The River We Remember

William Kent Krueger's The River We Remember is the story of a close-knit farm town simmering with secrets. On Memorial Day in 1958, the people of Jewel, Minn., honor the town's veterans with a traditional parade through the three-block business district. But soon "hatred from wars long past and wars more recent" reveals it "still had hooks set in so many hearts." Krueger (Ordinary Grace) displays his deep affection for nature, describing Jewel's setting as having "wild oats and goldenrod and blazing star and a dozen other wildflowers"; these line the lane to the Alabaster River, which "shimmered gold in the late afternoon light." But on this spring day, the bucolic site is tainted: Black Earth County's wealthiest landowner is floating in the Alabaster, the victim of a shotgun blast.

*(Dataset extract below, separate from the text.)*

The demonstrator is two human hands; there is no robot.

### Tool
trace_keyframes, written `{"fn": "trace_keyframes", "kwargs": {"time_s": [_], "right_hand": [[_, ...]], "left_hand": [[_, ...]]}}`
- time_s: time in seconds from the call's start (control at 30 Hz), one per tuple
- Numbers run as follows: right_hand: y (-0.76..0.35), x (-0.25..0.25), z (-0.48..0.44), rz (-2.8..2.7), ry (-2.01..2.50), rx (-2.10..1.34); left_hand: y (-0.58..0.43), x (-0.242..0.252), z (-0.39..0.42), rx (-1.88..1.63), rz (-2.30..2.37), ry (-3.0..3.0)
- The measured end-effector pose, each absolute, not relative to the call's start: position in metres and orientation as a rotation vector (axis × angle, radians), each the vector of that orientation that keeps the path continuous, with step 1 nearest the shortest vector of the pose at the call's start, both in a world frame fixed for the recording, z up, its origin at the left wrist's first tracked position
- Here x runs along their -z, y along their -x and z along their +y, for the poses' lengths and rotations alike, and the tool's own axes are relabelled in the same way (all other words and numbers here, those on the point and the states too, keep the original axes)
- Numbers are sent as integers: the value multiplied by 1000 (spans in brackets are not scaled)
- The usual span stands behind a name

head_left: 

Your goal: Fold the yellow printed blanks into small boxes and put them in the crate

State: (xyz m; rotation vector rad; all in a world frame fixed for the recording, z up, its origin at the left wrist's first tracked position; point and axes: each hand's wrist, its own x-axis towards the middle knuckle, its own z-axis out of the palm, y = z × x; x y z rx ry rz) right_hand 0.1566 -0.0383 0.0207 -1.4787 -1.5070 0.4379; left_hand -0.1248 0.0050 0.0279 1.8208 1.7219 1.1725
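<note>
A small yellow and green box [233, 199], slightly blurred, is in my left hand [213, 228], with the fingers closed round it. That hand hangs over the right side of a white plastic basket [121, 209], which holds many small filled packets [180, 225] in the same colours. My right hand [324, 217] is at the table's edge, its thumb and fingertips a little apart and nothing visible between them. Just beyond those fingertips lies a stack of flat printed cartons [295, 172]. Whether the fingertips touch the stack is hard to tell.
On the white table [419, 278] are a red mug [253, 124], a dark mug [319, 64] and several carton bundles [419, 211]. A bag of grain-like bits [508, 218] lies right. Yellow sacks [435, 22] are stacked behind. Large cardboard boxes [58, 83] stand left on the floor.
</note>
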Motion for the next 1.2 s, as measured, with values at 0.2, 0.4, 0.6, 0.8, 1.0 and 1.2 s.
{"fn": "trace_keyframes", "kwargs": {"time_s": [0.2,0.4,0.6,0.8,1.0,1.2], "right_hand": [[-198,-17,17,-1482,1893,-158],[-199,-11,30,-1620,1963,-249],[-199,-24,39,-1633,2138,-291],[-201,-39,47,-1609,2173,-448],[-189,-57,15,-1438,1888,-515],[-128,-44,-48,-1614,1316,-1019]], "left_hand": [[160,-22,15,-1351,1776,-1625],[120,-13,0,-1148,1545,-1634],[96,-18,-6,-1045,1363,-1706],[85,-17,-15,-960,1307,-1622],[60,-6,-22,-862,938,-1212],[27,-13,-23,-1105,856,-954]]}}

As sheriff Brody Dern investigates the apparent murder of the notoriously cruel and heartless Jimmy Quinn, public sentiment targets Noah Bluestone, a Sioux whose ancestors were driven from the county. Bluestone returned from World War II with a Japanese wife, doubling the disdain of vocal racists. Tension builds as Dern searches for motives.

Krueger's well-developed citizens of Jewel provide multiple subplots. Quinn's survivors don't mourn; a colorful woman public defender gains the Bluestones' trust; two adolescent boys flirt with danger; and Dern grapples with the investigation while finally facing the emotional war wounds and truths buried in his heart. Quinn's death isn't tragic, but the fallout threatens deeply sympathetic townspeople, keeping readers mesmerized through the unpredictable climax of this often tender, evocative novel. --Cheryl McKeon, Book House of Stuyvesant Plaza, Albany, N.Y.